While the Reformed carefully distinguish between the sign (water baptism/bread and wine) and the thing signified (the saving work of Jesus Christ and his benefits), they also affirm a connection between the two. The sacraments have been given by God, in the words of the Belgic Confession, “to represent better to our external senses both what he enables us to understand by his Word and what he does inwardly in our hearts, confirming in us the salvation he imparts to us. For they are visible signs and seals of something internal and invisible, by means of which God works in us through the power of the Holy Spirit. So they are not empty and hollow signs to fool and deceive us, for their truth is Jesus Christ, without whom they would be nothing” (article 33).

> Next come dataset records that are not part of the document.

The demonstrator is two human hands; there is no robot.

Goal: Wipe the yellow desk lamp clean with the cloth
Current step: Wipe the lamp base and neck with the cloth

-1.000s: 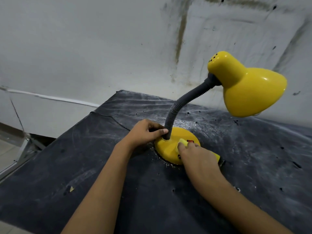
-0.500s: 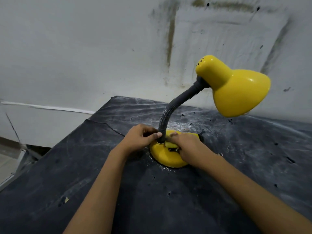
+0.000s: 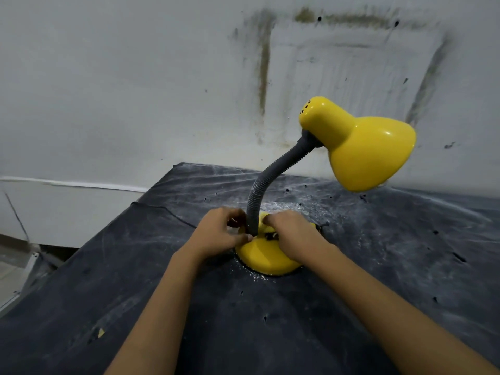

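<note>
The yellow desk lamp stands on a dark table, with its round base [image 3: 266, 257] near the middle, a grey ribbed neck [image 3: 266, 182] curving up and a glossy shade [image 3: 368, 150] hanging to the right. My left hand [image 3: 219, 232] grips the foot of the neck where it meets the base. On the base's far right part my right hand [image 3: 293, 234] presses down on a yellow cloth [image 3: 311, 226]. The hand hides the cloth except for a thin yellow edge.
The table [image 3: 378, 266] is covered in scuffed, dusty black sheeting with small holes. A stained white wall [image 3: 162, 77] rises right behind it. The table's left edge drops to a floor [image 3: 10, 277] at the lower left.
My right hand has slid with the cloth from the base's front right to its far side beside the neck. The view has shifted, and my left hand stays at the neck.
</note>
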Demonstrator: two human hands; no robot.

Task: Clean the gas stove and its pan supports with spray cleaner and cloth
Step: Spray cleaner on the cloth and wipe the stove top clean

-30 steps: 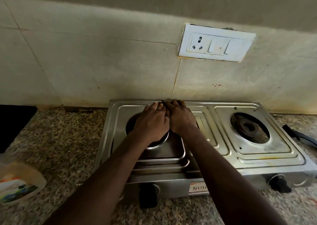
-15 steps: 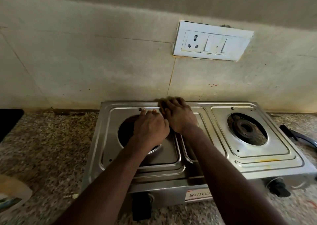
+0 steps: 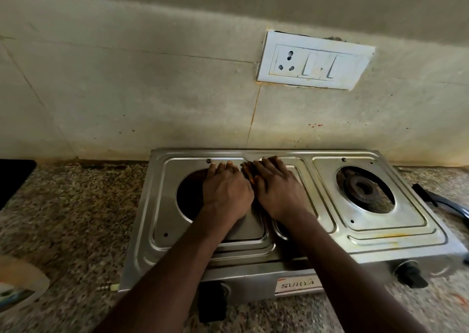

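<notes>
Now, left to right: plastic container (image 3: 22, 279) at the near-left of the counter (image 3: 76, 218), then the gas stove (image 3: 396, 241) against the wall, with the left hand (image 3: 225, 190) flat, palm down over the left burner hole (image 3: 189, 195), fingers straight and together, tips at the back rim. Right hand (image 3: 278, 193) just beside it, also flat with fingers slightly fanned, on the strip between the burners; 0.5 s ago it reached further back than the left, now the tips are roughly level. Something dark sits between the hands, can't tell what; right burner (image 3: 363, 188) uncovered, hose (image 3: 446, 204) far right.
</notes>
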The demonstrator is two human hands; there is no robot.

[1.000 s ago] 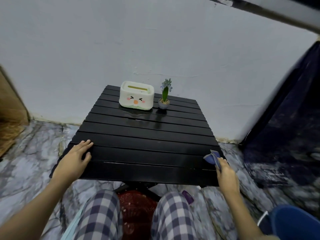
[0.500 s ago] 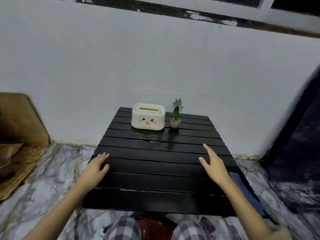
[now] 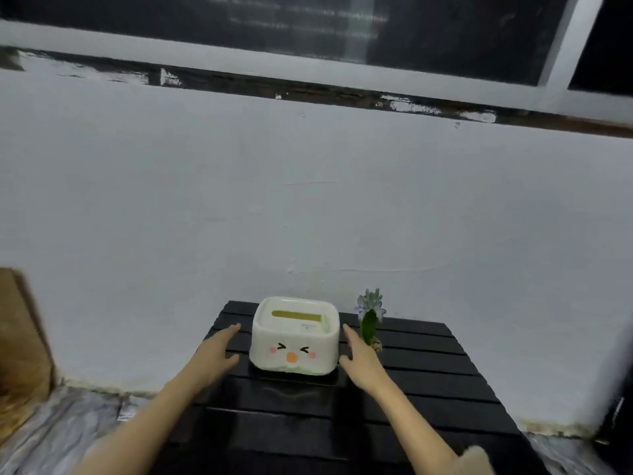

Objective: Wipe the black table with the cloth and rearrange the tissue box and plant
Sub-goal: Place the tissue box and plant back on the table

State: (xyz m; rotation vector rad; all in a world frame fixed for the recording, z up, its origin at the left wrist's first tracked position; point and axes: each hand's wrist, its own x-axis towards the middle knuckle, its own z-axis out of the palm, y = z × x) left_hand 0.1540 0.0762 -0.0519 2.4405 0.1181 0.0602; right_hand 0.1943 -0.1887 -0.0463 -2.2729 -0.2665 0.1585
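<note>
Against the white wall, your black table [image 3: 411, 389] carries the tissue box [image 3: 295, 335] at its far end. You're starting the rearranging: left hand [image 3: 214, 354] and right hand [image 3: 359, 363] flank the box, both spread, empty. Close on its sides next, minding the plant [image 3: 369, 318] just right of it.

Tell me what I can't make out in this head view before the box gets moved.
- Plant pot: mostly hidden behind the right hand.
- Contact with the tissue box: both the right and the left hand are open beside it; whether they touch it cannot be told.
- Cloth: not in view.
- Near edge of the black table: cut off by the bottom of the frame.
- Window: motion-blurred.
</note>
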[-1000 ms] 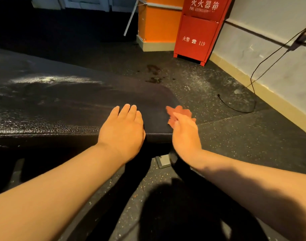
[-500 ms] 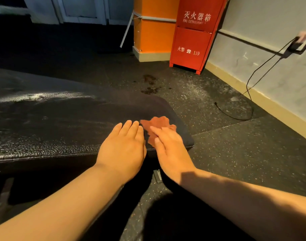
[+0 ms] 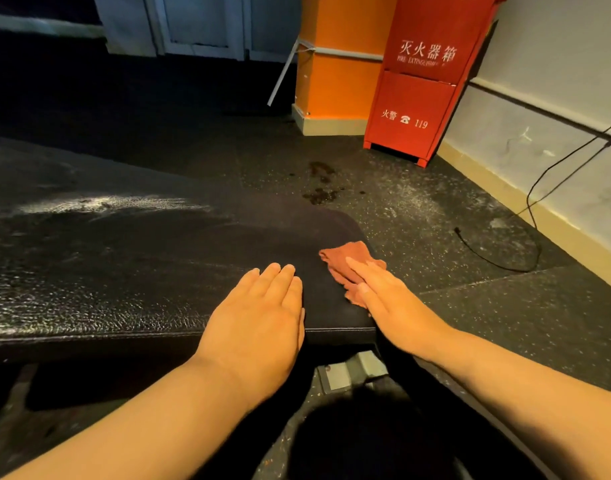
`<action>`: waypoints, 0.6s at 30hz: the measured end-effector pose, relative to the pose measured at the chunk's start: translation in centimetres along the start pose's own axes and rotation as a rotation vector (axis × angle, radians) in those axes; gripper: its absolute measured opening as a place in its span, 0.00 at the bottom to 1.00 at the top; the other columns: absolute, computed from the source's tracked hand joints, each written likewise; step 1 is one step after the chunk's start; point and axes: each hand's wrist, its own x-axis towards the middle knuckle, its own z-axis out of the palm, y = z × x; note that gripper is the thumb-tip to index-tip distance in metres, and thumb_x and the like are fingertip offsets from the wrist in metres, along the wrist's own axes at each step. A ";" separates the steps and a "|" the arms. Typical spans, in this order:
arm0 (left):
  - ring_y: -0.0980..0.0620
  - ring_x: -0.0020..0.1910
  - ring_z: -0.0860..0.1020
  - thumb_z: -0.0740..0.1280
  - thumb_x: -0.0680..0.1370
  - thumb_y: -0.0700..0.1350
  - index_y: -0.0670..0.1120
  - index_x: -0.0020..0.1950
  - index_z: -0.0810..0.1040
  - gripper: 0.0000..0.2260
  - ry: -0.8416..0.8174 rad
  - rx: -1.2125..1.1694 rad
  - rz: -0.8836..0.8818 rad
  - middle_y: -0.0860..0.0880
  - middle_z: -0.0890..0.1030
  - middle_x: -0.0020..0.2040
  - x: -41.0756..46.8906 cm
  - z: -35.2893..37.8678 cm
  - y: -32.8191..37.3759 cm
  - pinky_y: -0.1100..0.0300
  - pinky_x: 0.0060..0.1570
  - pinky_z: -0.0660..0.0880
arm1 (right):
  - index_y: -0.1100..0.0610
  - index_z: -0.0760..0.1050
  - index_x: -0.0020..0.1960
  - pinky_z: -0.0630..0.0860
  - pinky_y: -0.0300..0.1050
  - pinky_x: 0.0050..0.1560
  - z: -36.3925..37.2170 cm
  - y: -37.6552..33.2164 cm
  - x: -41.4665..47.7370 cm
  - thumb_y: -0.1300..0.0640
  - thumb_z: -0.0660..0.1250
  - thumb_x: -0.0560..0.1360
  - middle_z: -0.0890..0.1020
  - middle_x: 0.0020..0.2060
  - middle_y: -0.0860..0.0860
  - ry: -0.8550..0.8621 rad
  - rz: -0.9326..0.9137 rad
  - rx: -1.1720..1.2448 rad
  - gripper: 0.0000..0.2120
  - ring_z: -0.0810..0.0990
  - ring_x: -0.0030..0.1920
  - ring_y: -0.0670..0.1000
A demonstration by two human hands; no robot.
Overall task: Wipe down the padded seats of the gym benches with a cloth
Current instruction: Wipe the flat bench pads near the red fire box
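The person leans over a black padded bench seat, both forearms reaching in from below. The left hand lies flat, palm down, on the near edge of the pad, its fingers straight and pressed together, holding nothing. Just beside it, the right hand presses a rust-red cloth onto the pad's right end, close to the rounded corner. Its fingers are straight and laid over the cloth, slightly apart, not curled round it; crumpled folds of cloth stick out beyond the fingertips and by the thumb. The two hands are near each other but not touching.

The pad's leather gleams with a pale sheen toward its left part. Under its near edge a grey metal bracket shows. Beyond the bench, on the speckled dark floor, stands a red fire extinguisher box beside an orange pillar, and a black cable trails down the wall onto the floor.
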 end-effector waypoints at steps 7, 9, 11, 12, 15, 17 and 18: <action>0.45 0.66 0.73 0.59 0.80 0.46 0.45 0.67 0.73 0.16 -0.034 -0.069 -0.104 0.47 0.74 0.66 1.5 -1.5 -0.5 0.53 0.66 0.71 | 0.38 0.71 0.71 0.70 0.27 0.57 0.4 1.5 3.2 0.61 0.55 0.84 0.74 0.59 0.48 0.073 -0.041 -0.131 0.23 0.72 0.59 0.37; 0.48 0.65 0.69 0.56 0.82 0.46 0.48 0.64 0.70 0.12 -0.016 -0.062 -0.137 0.49 0.70 0.64 2.7 -1.7 -1.1 0.56 0.63 0.67 | 0.27 0.66 0.67 0.69 0.26 0.55 0.0 1.5 1.7 0.56 0.60 0.83 0.71 0.58 0.39 -0.047 -0.069 -0.192 0.24 0.68 0.61 0.39; 0.47 0.69 0.66 0.54 0.83 0.48 0.47 0.68 0.69 0.14 -0.046 -0.036 -0.187 0.48 0.68 0.68 4.2 -1.9 -1.6 0.56 0.68 0.64 | 0.26 0.63 0.66 0.69 0.22 0.51 -1.4 2.2 1.9 0.55 0.60 0.83 0.66 0.61 0.36 -0.109 -0.042 -0.175 0.23 0.64 0.64 0.34; 0.46 0.73 0.63 0.52 0.84 0.48 0.46 0.72 0.67 0.17 -0.064 -0.017 -0.189 0.46 0.66 0.72 4.9 -1.7 -1.8 0.55 0.73 0.60 | 0.27 0.62 0.66 0.70 0.21 0.48 -2.0 2.8 2.8 0.58 0.59 0.83 0.65 0.63 0.37 -0.100 -0.048 -0.156 0.25 0.65 0.63 0.29; 0.43 0.80 0.47 0.47 0.85 0.50 0.42 0.81 0.51 0.25 -0.182 0.044 -0.186 0.43 0.50 0.82 5.7 -1.0 -1.8 0.50 0.79 0.46 | 0.25 0.62 0.70 0.76 0.36 0.51 -1.9 4.8 7.6 0.63 0.55 0.83 0.68 0.69 0.42 -0.052 0.009 -0.098 0.31 0.70 0.65 0.34; 0.44 0.81 0.41 0.45 0.85 0.49 0.41 0.81 0.43 0.27 -0.231 0.098 -0.176 0.43 0.42 0.82 5.7 -0.6 -1.7 0.48 0.79 0.42 | 0.27 0.61 0.72 0.75 0.44 0.59 -0.3 4.6 9.3 0.61 0.52 0.81 0.69 0.68 0.40 -0.002 0.033 -0.132 0.31 0.70 0.67 0.44; 0.44 0.80 0.39 0.46 0.85 0.49 0.41 0.81 0.42 0.27 -0.241 0.104 -0.173 0.43 0.41 0.82 5.7 -0.6 -1.7 0.48 0.79 0.41 | 0.26 0.62 0.71 0.75 0.41 0.56 0.6 4.3 9.2 0.60 0.53 0.81 0.70 0.65 0.37 0.004 -0.002 -0.141 0.31 0.70 0.65 0.46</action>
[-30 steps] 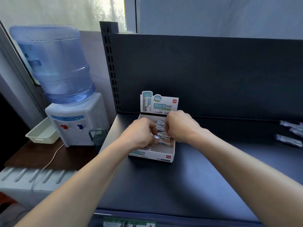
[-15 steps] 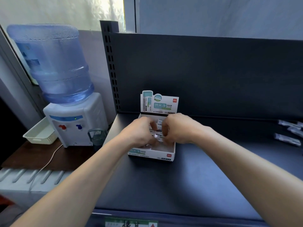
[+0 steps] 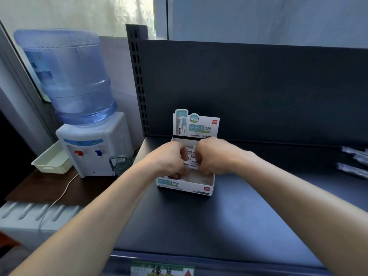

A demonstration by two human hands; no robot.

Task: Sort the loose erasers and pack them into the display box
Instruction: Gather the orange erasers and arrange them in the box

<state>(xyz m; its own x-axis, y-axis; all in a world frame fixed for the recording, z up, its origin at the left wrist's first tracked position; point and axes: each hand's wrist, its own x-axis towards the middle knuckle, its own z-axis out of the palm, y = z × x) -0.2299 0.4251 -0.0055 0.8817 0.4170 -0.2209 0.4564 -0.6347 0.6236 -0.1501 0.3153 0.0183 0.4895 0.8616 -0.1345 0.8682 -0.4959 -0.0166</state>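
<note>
Left hand [image 3: 169, 158] and right hand [image 3: 216, 156] curl fingers, seemingly gripping erasers [image 3: 192, 165] in cardboard box [image 3: 187, 187].

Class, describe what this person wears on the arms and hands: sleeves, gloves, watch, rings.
Nothing worn shows on either. The left hand and right hand have no gloves, and no rings can be seen. The left forearm and right forearm are bare to the picture's edge: no sleeves, watch or bracelet in view.

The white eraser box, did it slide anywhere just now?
No. The white cardboard display box sits just where it was, the same gap to the right of the dark slotted shelf post.
</note>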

Here are two contrasting errors the Reformed saw and tried to avoid when it came to the sacraments:
- The Roman Catholic Church so united the sign and the thing signified that the sacraments became a means of distributing grace regardless of the faith of the individual receiving them. They were effective in communicating Christ and his benefits in and of themselves (ex opere operato), and therefore gained an almost magical quality. This position minimizes the role of faith.
- The Anabaptists so separated the sign and the thing signified that the sacraments became bare memorials that served only to direct our minds to the historic work of Jesus Christ or serve as external symbols to identify believers. This position divorces the Spirit’s work from the covenant signs that the Lord provides to his people.
Therefore, while the Reformed see the sacraments as “means of grace”, they also affirm Augustine’s teaching that they are “a visible form of an invisible grace”, and are never to be separated from the preaching of the Word, though which the Spirit works to create faith in Jesus Christ (Romans 10:11-17).
In his Institutes, Calvin put it like this:
“…a sacrament is never without a preceding promise but is joined to it as a sort of appendix, with the purpose of confirming and sealing the promise itself, and of making it more evident to us and in a sense ratifying it.”
“It is therefore certain that the Lord offers us mercy and the pledge of his grace both in his Sacred Word and in his sacraments. But it is understood only by those who take Word and sacraments with sure faith, just as Christ is offered and held forth by the Father to all unto salvation, yet not all acknowledge and receive him.”
“…the sacraments properly fulfill their office only when the Spirit, that inward teacher, comes to them, by whose power alone hearts are penetrated and affections moved and our souls opened for the sacraments to enter in. If the Spirit be lacking, the sacraments can accomplish nothing more in our minds than the splendor of the sun shining upon blind eyes, or a voice sounding in deaf ears.”
“They do not bestow any grace of themselves, but announce and tell us, and (as they are guarantees and tokens) ratify among us, those things given us by divine bounty.”
(Book IV, Chapter xiv, sections 3,7,9, 17)
As the catechism moves on to discuss Baptism and the Lord’s Supper respectively, it does so with this framework in place. The sacraments really and truly communicate Jesus Christ to us, but do so through the work of the Spirit and the operation of faith. They are “visible words” (Augustine) that confirm the promises of the Gospel to us, and are given by God as aids for our faith, weak as it so often is. They are signs and seals that point us to the finished work of Jesus Christ, to whom the Spirit unites us through faith.